*** Recorded information ***

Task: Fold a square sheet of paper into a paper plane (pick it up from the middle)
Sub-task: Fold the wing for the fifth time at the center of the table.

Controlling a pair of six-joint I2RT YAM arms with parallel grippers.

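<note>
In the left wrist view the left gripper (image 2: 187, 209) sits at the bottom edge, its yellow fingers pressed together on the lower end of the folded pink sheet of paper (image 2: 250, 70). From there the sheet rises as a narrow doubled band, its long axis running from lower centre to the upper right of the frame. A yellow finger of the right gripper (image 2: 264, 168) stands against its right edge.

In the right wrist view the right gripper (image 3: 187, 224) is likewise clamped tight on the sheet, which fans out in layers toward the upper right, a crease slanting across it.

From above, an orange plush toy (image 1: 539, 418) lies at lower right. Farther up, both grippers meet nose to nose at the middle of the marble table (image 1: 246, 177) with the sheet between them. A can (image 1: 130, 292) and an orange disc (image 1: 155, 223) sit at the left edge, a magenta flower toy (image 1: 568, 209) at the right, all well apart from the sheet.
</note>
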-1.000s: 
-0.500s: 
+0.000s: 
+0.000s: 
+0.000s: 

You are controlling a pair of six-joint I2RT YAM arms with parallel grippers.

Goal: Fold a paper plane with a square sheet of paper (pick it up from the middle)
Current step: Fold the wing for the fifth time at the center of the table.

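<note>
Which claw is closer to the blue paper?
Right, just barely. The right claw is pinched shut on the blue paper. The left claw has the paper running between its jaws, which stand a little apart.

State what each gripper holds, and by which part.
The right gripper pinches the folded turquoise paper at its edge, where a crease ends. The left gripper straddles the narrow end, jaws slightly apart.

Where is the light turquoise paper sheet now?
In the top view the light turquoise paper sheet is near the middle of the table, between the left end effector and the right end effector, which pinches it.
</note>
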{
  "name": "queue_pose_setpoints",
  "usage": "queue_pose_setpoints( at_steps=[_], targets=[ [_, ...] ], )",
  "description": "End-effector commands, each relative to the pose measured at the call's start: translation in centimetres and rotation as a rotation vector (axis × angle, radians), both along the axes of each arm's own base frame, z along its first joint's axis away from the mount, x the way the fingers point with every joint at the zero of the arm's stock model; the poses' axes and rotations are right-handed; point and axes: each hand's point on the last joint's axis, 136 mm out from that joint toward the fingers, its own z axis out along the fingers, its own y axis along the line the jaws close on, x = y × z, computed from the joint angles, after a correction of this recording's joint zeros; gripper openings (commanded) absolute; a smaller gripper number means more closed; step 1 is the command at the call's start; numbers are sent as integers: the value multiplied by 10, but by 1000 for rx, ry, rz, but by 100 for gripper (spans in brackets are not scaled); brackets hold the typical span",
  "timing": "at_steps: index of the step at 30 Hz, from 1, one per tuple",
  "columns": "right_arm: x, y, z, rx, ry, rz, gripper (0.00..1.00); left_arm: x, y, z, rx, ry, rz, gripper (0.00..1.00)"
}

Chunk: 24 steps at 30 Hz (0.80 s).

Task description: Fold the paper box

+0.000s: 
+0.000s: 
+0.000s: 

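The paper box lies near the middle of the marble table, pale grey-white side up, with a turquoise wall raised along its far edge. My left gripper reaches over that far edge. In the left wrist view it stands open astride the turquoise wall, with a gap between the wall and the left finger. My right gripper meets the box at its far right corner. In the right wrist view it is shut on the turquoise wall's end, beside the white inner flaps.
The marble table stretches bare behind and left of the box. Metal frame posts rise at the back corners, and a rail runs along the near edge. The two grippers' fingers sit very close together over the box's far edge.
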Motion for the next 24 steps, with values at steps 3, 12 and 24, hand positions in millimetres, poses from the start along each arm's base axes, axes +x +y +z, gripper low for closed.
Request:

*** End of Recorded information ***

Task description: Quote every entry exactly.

Answer below:
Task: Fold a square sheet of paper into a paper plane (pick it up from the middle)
Sub-task: Fold the wing for the fifth time at the center of the table.

Controlling a pair of six-joint I2RT YAM arms with parallel grippers.

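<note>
In the left wrist view the left gripper (image 2: 187, 209) sits at the bottom edge, its yellow fingers pressed together on the lower end of the folded pink sheet of paper (image 2: 250, 70). From there the sheet rises as a narrow doubled band, its long axis running from lower centre to the upper right of the frame. A yellow finger of the right gripper (image 2: 264, 168) stands against its right edge.

In the right wrist view the right gripper (image 3: 187, 224) is likewise clamped tight on the sheet, which fans out in layers toward the upper right, a crease slanting across it.

From above, an orange plush toy (image 1: 539, 418) lies at lower right. Farther up, both grippers meet nose to nose at the middle of the marble table (image 1: 246, 177) with the sheet between them. A can (image 1: 130, 292) and an orange disc (image 1: 155, 223) sit at the left edge, a magenta flower toy (image 1: 568, 209) at the right, all well apart from the sheet.
</note>
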-1.000s: 
-0.500s: 
+0.000s: 
+0.000s: 
+0.000s: 

You are controlling a pair of six-joint I2RT YAM arms with parallel grippers.

Goal: Fold a paper plane with a square sheet of paper (pick it up from the middle)
Current step: Fold the wing for the fifth time at the center of the table.

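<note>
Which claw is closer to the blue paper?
Right, just barely. The right claw is pinched shut on the blue paper. The left claw has the paper running between its jaws, which stand a little apart.

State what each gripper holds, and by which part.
The right gripper pinches the folded turquoise paper at its edge, where a crease ends. The left gripper straddles the narrow end, jaws slightly apart.

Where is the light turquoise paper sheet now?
In the top view the light turquoise paper sheet is near the middle of the table, between the left end effector and the right end effector, which pinches it.
</note>
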{
  "name": "queue_pose_setpoints",
  "usage": "queue_pose_setpoints( at_steps=[_], targets=[ [_, ...] ], )",
  "description": "End-effector commands, each relative to the pose measured at the call's start: translation in centimetres and rotation as a rotation vector (axis × angle, radians), both along the axes of each arm's own base frame, z along its first joint's axis away from the mount, x the way the fingers point with every joint at the zero of the arm's stock model; the poses' axes and rotations are right-handed; point and axes: each hand's point on the last joint's axis, 136 mm out from that joint toward the fingers, its own z axis out along the fingers, its own y axis along the line the jaws close on, x = y × z, computed from the joint angles, after a correction of this recording's joint zeros; gripper openings (commanded) absolute; a smaller gripper number means more closed; step 1 is the command at the call's start; numbers are sent as integers: the value multiplied by 10, but by 1000 for rx, ry, rz, but by 100 for gripper (spans in brackets are not scaled); brackets hold the typical span",
  "timing": "at_steps: index of the step at 30 Hz, from 1, one per tuple",
  "columns": "right_arm: x, y, z, rx, ry, rz, gripper (0.00..1.00); left_arm: x, y, z, rx, ry, rz, gripper (0.00..1.00)"
}

Chunk: 24 steps at 30 Hz (0.80 s).

Task description: Fold the paper box

+0.000s: 
+0.000s: 
+0.000s: 

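The paper box lies near the middle of the marble table, pale grey-white side up, with a turquoise wall raised along its far edge. My left gripper reaches over that far edge. In the left wrist view it stands open astride the turquoise wall, with a gap between the wall and the left finger. My right gripper meets the box at its far right corner. In the right wrist view it is shut on the turquoise wall's end, beside the white inner flaps.
The marble table stretches bare behind and left of the box. Metal frame posts rise at the back corners, and a rail runs along the near edge. The two grippers' fingers sit very close together over the box's far edge.
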Motion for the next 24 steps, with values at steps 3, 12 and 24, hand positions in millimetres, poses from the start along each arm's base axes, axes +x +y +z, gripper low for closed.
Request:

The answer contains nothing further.